**Action item**:
Please keep to the lines below from the one with "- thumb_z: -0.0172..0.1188" through the one with "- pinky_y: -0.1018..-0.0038", and restate them word for word, ends included.

== Extracted information ==

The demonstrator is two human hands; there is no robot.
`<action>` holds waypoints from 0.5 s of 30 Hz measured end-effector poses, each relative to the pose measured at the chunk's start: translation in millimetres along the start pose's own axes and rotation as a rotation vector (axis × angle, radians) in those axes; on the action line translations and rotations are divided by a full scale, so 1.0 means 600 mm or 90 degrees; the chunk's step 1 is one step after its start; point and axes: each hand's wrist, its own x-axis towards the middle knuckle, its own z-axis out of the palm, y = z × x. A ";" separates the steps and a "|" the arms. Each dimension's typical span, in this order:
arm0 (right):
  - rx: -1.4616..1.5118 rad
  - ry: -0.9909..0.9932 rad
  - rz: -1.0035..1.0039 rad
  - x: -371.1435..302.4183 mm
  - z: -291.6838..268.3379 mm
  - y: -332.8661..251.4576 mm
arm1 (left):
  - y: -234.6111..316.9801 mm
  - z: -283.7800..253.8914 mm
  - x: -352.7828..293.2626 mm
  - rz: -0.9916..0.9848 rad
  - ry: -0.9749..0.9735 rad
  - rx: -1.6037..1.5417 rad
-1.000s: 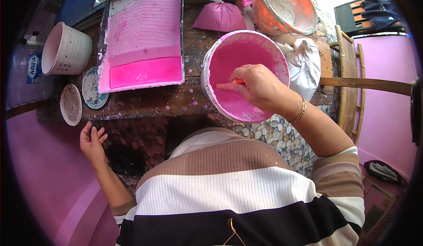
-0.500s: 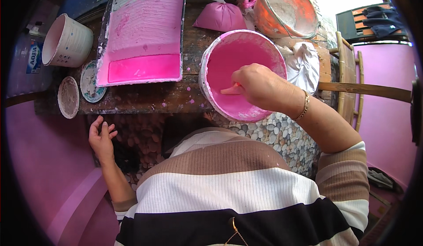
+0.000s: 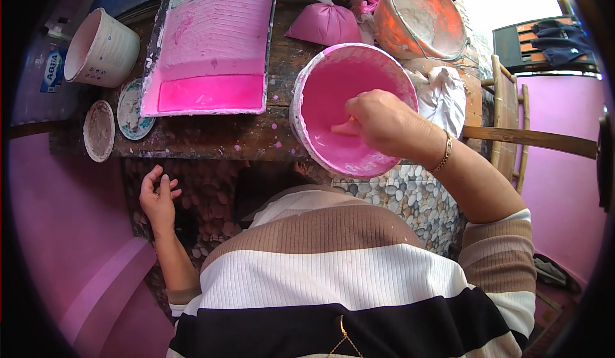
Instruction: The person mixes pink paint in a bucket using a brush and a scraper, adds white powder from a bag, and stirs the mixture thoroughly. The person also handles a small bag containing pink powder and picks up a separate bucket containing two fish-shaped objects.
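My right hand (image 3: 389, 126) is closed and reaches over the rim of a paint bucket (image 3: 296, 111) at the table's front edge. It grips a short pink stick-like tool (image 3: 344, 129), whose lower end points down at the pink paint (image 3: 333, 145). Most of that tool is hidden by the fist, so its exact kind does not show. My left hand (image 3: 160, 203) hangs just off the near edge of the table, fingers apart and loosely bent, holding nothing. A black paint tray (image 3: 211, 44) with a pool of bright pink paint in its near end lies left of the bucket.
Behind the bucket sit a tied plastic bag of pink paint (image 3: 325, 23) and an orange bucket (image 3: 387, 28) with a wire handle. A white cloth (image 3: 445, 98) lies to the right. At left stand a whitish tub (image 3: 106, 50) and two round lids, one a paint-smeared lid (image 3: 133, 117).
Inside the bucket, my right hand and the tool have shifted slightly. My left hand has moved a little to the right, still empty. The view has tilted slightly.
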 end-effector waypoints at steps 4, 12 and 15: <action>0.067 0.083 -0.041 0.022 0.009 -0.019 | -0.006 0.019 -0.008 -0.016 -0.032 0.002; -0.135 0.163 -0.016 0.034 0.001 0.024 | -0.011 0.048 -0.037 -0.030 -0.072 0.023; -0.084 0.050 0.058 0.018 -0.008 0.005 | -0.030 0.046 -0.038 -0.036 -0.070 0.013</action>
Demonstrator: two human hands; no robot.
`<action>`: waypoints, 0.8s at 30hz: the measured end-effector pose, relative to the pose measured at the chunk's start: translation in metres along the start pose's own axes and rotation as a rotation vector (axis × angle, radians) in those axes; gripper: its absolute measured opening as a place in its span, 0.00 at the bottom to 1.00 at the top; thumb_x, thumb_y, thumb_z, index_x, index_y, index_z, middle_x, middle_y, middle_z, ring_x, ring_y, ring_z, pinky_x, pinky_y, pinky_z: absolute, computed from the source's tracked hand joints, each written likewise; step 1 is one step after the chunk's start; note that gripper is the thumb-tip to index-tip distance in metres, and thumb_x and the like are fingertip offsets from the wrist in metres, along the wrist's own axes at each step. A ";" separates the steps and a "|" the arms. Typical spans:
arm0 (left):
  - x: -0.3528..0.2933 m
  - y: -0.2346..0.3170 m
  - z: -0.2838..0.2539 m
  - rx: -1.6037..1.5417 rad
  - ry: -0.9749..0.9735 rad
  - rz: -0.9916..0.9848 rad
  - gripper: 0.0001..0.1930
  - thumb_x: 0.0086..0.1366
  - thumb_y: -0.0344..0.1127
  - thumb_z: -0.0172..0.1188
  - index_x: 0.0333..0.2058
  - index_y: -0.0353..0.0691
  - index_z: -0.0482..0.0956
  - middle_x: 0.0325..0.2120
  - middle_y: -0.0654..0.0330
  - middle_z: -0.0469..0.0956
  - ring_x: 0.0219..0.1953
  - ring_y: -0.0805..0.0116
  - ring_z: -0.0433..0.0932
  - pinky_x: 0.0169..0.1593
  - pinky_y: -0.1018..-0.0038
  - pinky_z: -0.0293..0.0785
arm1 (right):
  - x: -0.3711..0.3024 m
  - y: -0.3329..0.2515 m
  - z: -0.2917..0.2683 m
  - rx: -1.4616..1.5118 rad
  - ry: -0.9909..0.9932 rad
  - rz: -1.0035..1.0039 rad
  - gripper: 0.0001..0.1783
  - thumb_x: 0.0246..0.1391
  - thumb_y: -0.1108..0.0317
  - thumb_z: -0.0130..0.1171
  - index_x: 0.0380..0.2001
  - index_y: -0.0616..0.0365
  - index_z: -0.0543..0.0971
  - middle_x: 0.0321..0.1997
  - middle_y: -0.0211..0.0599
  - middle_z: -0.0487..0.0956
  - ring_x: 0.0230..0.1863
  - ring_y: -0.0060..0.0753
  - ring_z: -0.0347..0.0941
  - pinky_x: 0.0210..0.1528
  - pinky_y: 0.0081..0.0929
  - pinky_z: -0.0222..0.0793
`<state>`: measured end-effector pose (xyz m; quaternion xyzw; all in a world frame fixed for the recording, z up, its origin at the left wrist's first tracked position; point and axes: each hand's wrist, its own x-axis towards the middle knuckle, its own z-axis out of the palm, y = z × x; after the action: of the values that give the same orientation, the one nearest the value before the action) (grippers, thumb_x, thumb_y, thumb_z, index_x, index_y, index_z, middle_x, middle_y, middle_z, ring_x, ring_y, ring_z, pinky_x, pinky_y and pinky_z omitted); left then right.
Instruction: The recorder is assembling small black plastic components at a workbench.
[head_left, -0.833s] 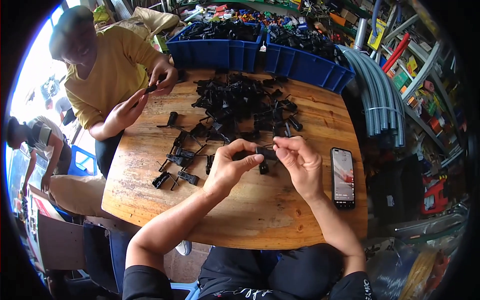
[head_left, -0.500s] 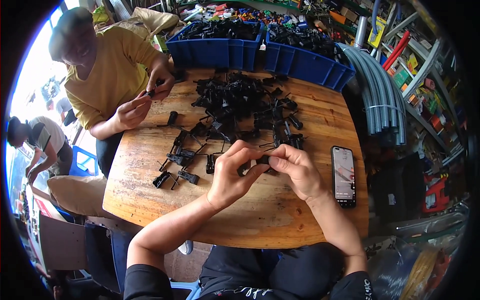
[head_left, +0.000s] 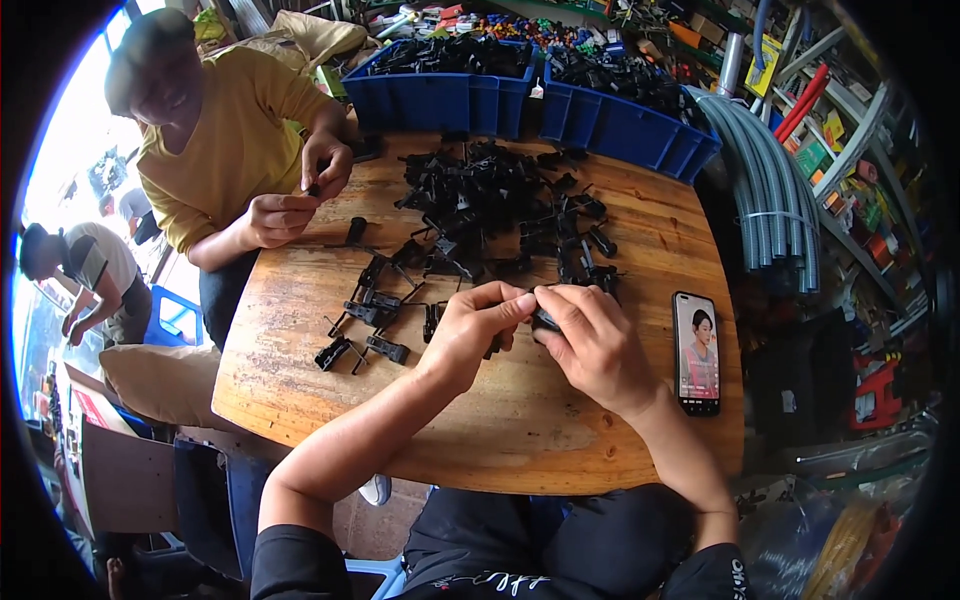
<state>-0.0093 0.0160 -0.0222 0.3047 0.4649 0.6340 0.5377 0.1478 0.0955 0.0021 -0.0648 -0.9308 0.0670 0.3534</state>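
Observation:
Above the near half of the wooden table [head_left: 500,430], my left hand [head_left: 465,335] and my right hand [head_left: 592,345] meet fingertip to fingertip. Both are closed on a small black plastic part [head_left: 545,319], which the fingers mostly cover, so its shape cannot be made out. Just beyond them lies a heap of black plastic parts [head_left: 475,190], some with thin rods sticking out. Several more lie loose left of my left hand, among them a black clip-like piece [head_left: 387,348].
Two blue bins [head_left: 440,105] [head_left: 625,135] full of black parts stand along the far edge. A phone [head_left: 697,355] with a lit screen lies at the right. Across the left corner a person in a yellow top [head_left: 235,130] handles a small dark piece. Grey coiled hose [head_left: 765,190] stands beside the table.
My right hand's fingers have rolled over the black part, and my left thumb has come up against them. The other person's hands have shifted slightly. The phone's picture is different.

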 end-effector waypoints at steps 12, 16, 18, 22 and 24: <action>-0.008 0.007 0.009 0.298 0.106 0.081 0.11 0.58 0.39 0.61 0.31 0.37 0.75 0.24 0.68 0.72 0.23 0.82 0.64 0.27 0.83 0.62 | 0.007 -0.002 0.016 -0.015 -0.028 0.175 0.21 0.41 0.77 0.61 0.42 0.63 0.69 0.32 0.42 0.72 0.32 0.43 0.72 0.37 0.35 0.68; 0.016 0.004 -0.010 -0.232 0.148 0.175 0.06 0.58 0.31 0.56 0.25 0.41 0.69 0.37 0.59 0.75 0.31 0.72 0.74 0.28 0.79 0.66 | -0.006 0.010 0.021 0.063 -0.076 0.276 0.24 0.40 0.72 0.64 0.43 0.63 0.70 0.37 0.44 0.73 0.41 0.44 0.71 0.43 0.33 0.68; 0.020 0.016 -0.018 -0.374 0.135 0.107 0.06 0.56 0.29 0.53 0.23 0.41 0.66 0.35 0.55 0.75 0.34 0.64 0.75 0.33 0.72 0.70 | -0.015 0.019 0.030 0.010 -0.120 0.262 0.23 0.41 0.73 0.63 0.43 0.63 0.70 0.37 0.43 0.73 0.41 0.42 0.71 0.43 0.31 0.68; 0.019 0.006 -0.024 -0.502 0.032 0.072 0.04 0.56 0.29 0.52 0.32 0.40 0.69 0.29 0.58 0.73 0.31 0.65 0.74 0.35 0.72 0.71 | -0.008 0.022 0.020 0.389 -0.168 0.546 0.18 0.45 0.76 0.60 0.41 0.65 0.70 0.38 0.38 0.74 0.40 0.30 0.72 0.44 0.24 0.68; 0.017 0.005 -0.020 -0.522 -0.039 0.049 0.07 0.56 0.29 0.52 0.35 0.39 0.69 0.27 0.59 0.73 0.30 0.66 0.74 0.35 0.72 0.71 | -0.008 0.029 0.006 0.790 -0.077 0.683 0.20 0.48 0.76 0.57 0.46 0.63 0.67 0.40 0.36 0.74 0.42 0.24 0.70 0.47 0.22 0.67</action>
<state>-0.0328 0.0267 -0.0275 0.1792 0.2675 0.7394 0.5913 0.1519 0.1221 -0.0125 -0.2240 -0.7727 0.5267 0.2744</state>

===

**Result of this task**:
  - thumb_z: -0.0172..0.1188
  - index_x: 0.0333..0.2058
  - index_y: -0.0353..0.0691
  - index_z: -0.0482..0.0956
  - middle_x: 0.0325..0.2120
  - middle_y: -0.0654..0.0330
  - middle_z: -0.0469..0.0956
  - ring_x: 0.0219..0.1953
  - ring_y: -0.0805..0.0116
  - ring_z: -0.0433..0.0932
  - pinky_x: 0.0169..0.1593
  - pinky_y: -0.1018..-0.0038

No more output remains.